Work order:
For the records below, output each line exactly as it appears, from the first through the line with "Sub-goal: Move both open".

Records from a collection

============================================================

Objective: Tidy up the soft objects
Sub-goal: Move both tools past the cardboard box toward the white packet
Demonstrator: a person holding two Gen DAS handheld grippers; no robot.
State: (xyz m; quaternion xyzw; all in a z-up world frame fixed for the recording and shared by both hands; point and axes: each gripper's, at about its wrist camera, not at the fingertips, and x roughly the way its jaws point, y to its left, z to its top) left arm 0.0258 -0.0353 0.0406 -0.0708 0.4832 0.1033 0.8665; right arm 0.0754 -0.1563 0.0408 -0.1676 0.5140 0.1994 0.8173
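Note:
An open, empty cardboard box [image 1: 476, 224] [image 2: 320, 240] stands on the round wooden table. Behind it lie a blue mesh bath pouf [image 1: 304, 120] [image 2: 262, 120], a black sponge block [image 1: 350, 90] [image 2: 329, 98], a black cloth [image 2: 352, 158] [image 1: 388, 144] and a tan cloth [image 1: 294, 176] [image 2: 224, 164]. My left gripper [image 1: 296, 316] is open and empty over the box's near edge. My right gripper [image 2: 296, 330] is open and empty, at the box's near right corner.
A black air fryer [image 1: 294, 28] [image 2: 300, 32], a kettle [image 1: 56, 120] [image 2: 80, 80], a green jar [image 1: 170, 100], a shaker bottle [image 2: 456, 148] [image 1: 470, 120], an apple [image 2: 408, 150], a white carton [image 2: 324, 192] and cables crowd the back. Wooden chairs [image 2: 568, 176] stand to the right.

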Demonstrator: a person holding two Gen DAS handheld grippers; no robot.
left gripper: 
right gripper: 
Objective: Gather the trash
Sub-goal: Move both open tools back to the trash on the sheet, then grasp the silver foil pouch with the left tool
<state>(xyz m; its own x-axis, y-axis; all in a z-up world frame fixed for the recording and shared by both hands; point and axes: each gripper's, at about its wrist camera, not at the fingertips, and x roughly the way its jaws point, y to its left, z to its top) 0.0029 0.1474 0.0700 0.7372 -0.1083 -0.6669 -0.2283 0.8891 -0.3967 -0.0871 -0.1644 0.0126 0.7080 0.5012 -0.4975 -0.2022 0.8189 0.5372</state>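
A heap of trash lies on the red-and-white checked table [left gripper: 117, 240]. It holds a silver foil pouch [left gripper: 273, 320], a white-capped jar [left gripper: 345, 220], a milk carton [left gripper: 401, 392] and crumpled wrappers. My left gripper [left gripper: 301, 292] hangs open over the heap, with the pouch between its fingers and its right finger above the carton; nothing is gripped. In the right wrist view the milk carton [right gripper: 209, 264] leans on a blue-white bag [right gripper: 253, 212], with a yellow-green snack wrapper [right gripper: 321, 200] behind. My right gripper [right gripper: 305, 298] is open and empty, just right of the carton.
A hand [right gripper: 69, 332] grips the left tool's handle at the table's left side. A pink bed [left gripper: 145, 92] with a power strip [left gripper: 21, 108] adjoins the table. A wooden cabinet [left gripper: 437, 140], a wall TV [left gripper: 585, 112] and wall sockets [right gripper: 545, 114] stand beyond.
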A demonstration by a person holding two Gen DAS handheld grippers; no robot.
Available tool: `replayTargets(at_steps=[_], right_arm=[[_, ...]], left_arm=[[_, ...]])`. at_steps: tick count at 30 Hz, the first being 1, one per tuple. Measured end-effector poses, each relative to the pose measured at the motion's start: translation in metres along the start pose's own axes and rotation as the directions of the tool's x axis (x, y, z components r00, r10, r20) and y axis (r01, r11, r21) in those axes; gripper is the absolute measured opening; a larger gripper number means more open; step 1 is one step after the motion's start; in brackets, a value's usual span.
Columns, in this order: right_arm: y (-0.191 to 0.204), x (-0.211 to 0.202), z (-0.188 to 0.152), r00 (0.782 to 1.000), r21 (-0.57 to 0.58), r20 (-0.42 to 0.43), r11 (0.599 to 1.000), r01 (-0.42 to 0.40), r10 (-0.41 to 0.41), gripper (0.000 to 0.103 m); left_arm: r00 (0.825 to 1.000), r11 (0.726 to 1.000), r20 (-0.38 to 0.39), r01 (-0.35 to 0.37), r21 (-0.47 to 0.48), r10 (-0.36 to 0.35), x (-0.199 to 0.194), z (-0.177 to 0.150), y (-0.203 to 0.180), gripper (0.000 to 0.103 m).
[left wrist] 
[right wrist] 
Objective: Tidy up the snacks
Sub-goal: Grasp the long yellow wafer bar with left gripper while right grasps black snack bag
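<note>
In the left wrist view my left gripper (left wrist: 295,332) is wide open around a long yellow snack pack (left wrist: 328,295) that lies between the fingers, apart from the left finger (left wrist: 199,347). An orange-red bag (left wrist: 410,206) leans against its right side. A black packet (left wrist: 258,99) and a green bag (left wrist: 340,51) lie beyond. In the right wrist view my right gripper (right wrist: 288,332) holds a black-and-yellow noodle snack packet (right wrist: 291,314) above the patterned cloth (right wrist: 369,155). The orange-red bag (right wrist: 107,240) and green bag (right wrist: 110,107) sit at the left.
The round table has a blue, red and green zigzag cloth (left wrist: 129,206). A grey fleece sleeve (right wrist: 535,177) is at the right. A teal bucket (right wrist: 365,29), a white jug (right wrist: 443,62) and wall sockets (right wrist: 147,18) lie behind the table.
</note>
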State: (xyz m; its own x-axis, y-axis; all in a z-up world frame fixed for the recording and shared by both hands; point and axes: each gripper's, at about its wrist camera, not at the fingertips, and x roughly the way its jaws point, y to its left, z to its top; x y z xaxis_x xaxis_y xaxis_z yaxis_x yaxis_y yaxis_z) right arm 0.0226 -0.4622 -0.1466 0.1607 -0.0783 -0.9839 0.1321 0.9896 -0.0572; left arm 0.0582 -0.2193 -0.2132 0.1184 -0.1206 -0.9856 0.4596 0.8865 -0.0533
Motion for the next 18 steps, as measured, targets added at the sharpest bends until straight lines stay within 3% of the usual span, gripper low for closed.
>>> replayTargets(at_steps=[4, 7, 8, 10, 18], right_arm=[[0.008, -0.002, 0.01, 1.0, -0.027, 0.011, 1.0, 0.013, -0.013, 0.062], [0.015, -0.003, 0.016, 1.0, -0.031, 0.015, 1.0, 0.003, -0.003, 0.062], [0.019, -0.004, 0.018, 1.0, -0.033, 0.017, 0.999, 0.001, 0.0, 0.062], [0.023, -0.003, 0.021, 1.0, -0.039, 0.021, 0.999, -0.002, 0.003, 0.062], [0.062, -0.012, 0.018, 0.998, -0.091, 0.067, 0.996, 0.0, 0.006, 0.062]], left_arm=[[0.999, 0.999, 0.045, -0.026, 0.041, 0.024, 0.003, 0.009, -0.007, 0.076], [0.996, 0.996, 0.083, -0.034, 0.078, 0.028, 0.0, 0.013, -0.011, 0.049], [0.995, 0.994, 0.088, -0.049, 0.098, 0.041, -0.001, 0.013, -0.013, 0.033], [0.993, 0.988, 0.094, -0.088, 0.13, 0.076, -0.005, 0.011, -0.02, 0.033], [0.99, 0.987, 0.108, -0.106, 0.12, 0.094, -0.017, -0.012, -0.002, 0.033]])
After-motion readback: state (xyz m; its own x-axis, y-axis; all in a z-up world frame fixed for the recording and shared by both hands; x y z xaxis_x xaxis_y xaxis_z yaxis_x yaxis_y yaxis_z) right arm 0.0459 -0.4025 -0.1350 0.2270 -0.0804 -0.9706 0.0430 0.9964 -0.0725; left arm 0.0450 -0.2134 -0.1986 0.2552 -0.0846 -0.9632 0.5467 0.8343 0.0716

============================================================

Solution for this task:
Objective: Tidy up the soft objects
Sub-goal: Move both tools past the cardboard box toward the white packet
Demonstrator: a person holding two Gen DAS handheld grippers; no robot.
State: (xyz m; quaternion xyzw; all in a z-up world frame fixed for the recording and shared by both hands; point and axes: each gripper's, at about its wrist camera, not at the fingertips, and x roughly the way its jaws point, y to its left, z to its top) left arm 0.0258 -0.0353 0.0406 -0.0708 0.4832 0.1033 0.8665; right arm 0.0754 -0.1563 0.0408 -0.1676 0.5140 0.1994 0.8173
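Note:
An open, empty cardboard box [image 1: 476, 224] [image 2: 320, 240] stands on the round wooden table. Behind it lie a blue mesh bath pouf [image 1: 304, 120] [image 2: 262, 120], a black sponge block [image 1: 350, 90] [image 2: 329, 98], a black cloth [image 2: 352, 158] [image 1: 388, 144] and a tan cloth [image 1: 294, 176] [image 2: 224, 164]. My left gripper [image 1: 296, 316] is open and empty over the box's near edge. My right gripper [image 2: 296, 330] is open and empty, at the box's near right corner.
A black air fryer [image 1: 294, 28] [image 2: 300, 32], a kettle [image 1: 56, 120] [image 2: 80, 80], a green jar [image 1: 170, 100], a shaker bottle [image 2: 456, 148] [image 1: 470, 120], an apple [image 2: 408, 150], a white carton [image 2: 324, 192] and cables crowd the back. Wooden chairs [image 2: 568, 176] stand to the right.
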
Demonstrator: a person holding two Gen DAS handheld grippers; no robot.
left gripper: 
right gripper: 
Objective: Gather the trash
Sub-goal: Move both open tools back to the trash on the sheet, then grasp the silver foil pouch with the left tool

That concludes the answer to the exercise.